AC Milan’s also pushing on seven Chinese apps, but Stylsvig reminds us that Serie A was being broadcast on CCTV back in the 80s and 90s and that the club’s always been big in China.
It is worth remembering social media growth in football is often anchored to the players, who play a dual role as influencers. AC Milan is no longer a team comprised of world-class superstars – Kaka, Shevchenko, Cafu, Dida, Nesta, Maldini, Gattuso, Van Basten, Pirlo, Inzaghi, Guilt, Weah and, undeniably atop the pile, Ronaldinho are just a few. That’s no accident. “We’re taking a sensible approach here with the players we are signing. Alex Ferguson used to say: ‘No player is bigger than the club.’”
So on the pitch and off it, AC is following this mantra. On social, every player gets a fair amount of exposure. “In player engagement we never use the same person too much. We want to give the same exposure to everyone. We believe when you’re a first team, you’re all on the same level.”
When AC Milan was last prominent players didn’t have so much power. Social media changed that. When Ronaldo moved from Real Madrid to the hated Juventus, he reportedly vacuumed 1 million followers with him and half of the club’s Instagram followers. It’s a risky strategy.
To stand a chance in entertainment and hit steep revenue goals, content is key. It’s cheaper and faster to do this in-house, hence the investment in a new media studio at the start of 2021.
During the pandemic, there was increased demand for content from partners. Meanwhile, when football went silent and stadiums were strictly empty, the club had to find its audience once more online.
“The pandemic fast-tracked us, we needed to be much more digital-savvy.” In a year, it doubled its content output and brought aboard roughly 14 new partners during lockdown. One campaign’s now a widely-distributed TikTok case study.
But when pressed on why a football club like AC Milan should be a brand’s go-to, instead of a content or influencer agency, Stylsvig pauses for thought. “We are consumers but none of us like to be sold to. If you use football as a platform to gain engagement, then you might convince the consumer.”

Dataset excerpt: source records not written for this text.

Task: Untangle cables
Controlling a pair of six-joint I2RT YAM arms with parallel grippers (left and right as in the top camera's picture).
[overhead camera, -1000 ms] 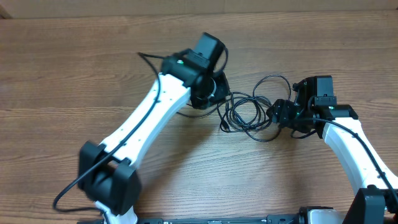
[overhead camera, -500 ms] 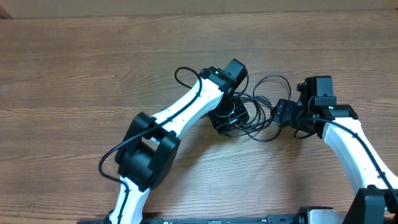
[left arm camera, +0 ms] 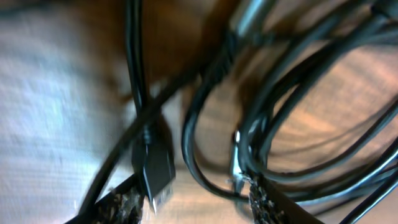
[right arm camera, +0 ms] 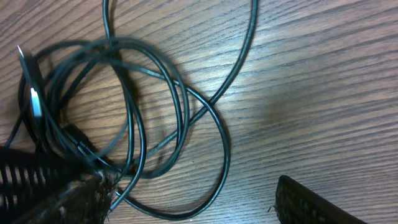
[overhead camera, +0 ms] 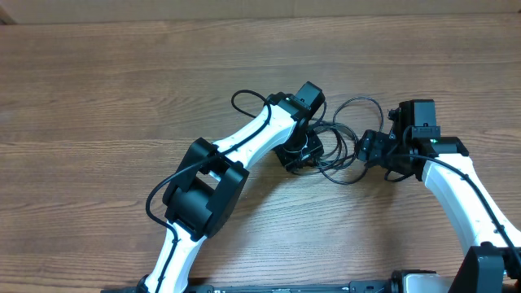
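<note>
Black left claw [overhead camera: 299, 152] points down onto the left side of the cables [overhead camera: 335, 155], near the middle of a brown wooden counter [overhead camera: 122, 98]. Its wrist view is blurred. The 2 fingertips [left arm camera: 121, 208] stand apart at the bottom edge, not pinched together, and several thin black cords run loose between them. A small dark plug [left arm camera: 157, 177] with a metal end lies between them, nearer the left one.

The right claw [overhead camera: 370, 149] sits at the right side of the same tangle, facing the left claw across it. Its jaws are spread wide. One finger touches the cords where they bunch, and the other is well clear, over bare wood.

The cables lie flat on the counter as a bundle of overlapping loops between the 2 claws. One larger loop reaches out toward the far edge. A second plug end, silver, shows at the bundle's rim in the right wrist view.

White arm segments lead from each claw back to the near edge of the counter.
</note>
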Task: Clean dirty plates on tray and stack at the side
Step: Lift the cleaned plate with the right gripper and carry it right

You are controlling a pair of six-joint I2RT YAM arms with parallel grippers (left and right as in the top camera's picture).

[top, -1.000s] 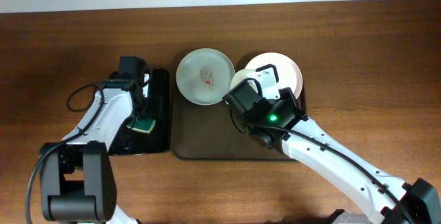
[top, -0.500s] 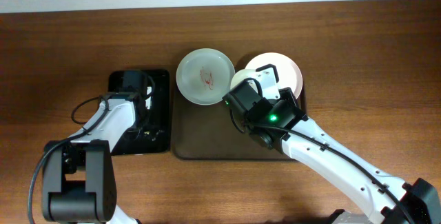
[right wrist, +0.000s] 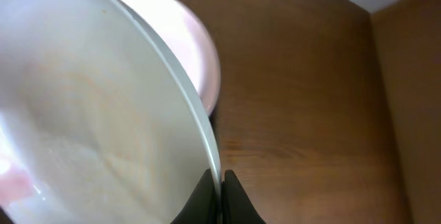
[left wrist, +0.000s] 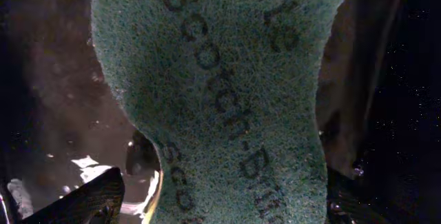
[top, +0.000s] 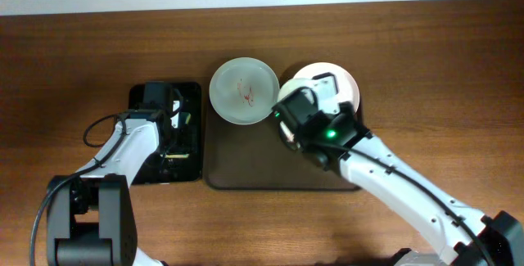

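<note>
The right gripper (right wrist: 220,186) is pinched closed on the rim of the pale green plate (top: 237,94), which sits at the far left corner of the tray (top: 246,168) and shows a red smear. The pinkish-white plate (top: 348,86) lies at the tray's far right corner. The left gripper (top: 170,139) hangs over the black tray (top: 192,94), just beside the tray's left edge on the bench (top: 409,45). A green scouring sponge (left wrist: 220,100) fills its camera (gripped or not, I cannot tell).
</note>
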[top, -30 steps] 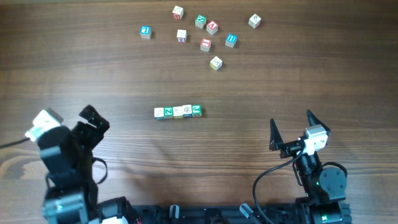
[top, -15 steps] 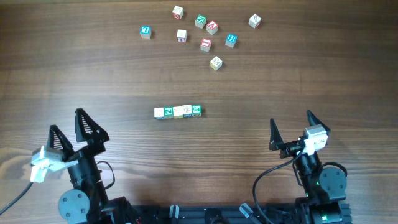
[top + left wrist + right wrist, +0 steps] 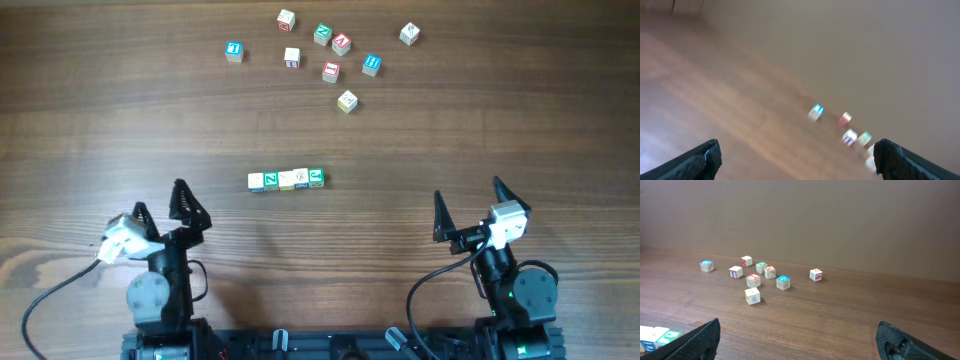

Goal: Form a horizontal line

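The horizontal line (image 3: 286, 179) runs side to side, ahead and between the left end effector (image 3: 160, 203) and right end effector (image 3: 467, 192). The left is nearer. Both are spread wide and empty.

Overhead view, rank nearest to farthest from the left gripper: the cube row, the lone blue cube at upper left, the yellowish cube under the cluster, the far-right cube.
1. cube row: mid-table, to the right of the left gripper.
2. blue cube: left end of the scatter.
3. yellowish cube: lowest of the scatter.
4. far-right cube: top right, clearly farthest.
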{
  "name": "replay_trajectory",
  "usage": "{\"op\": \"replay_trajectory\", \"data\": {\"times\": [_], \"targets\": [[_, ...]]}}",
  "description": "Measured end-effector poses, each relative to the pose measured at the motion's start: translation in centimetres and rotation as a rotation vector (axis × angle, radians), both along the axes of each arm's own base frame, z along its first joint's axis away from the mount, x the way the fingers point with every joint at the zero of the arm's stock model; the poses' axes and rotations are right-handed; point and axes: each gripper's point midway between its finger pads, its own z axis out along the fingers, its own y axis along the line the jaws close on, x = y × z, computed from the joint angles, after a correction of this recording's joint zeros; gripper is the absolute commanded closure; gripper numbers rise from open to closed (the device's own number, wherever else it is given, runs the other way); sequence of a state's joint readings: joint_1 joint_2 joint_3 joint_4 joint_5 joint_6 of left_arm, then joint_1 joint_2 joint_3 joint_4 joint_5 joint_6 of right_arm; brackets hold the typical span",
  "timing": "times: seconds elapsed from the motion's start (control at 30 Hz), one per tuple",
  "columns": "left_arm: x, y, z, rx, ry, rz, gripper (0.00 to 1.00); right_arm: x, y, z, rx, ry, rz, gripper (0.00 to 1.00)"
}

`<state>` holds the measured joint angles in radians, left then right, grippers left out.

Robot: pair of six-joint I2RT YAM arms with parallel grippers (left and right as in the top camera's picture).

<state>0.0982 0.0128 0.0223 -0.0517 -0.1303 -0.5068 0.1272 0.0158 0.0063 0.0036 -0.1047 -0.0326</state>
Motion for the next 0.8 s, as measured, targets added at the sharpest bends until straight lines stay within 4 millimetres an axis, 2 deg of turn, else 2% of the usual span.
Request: {"op": "replay_trajectory", "data": {"times": [0.03,0.63,0.8], "targets": [[0.04,-0.01,-0.81,-0.002,0.022,-0.001,0.00,0.00,0.00,0.00,0.000,0.000,0.000,0.00],[0.05,-0.01,-0.80,-0.002,0.021,-0.001,0.00,0.00,0.00,0.00,0.000,0.000,0.000,0.00],[0.05,-0.01,-0.80,0.184,0.064,-0.011,0.00,0.00,0.00,0.00,0.000,0.000,0.000,0.00]]}}
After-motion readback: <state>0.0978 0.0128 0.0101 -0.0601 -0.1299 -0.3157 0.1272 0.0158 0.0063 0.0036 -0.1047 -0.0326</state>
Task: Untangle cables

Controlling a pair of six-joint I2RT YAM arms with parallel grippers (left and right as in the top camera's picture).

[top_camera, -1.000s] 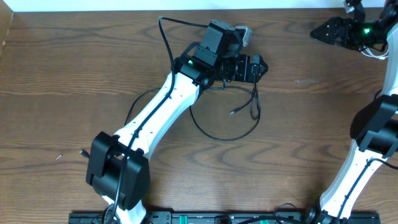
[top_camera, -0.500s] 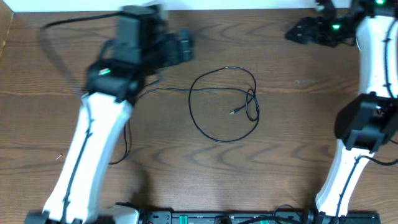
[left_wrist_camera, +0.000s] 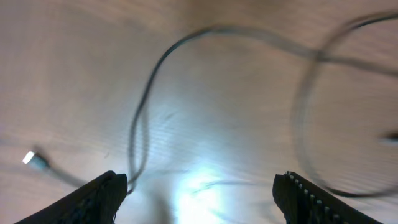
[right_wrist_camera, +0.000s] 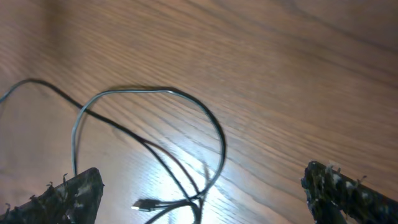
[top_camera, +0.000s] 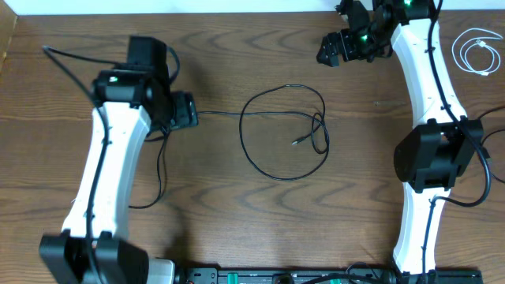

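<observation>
A thin black cable (top_camera: 276, 172) lies in a loose loop mid-table, with a small knot of turns and a plug end (top_camera: 297, 142) on its right side. Its tail runs left under my left gripper (top_camera: 189, 111) and on down to the lower left (top_camera: 161, 170). That gripper is open; in its wrist view the blurred cable (left_wrist_camera: 149, 81) passes close by the left finger (left_wrist_camera: 102, 196), and nothing sits between the fingers. My right gripper (top_camera: 326, 52) hangs open behind the loop; its wrist view shows the loop (right_wrist_camera: 214, 124) and plug (right_wrist_camera: 143, 204) below. A coiled white cable (top_camera: 476, 54) lies far right.
The left arm's own thicker black wire (top_camera: 75, 56) arcs over the table's back left. The right arm's white links (top_camera: 430, 71) cross the back right, between the black loop and the white cable. A black rail (top_camera: 284, 276) lines the front edge.
My left arm swung off the loop to the left side, uncovering it. The right arm moved left along the back edge, and the white cable came into view.
</observation>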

He adds: “We hope brands buy into our big plans and innovation, and winning people through culture by merging the team with sport, fashion and design.”
The strategy has the club “back to black numbers” and out of the red after “a few difficult years”.
For now, at least, it will remain cost-conscious and do everything it can to drive revenue. It won’t be splashing “silly” money on players anytime soon, but long-time fans will probably be enthused by the stability, and if not that then perhaps the host of new content and Fortnite skins.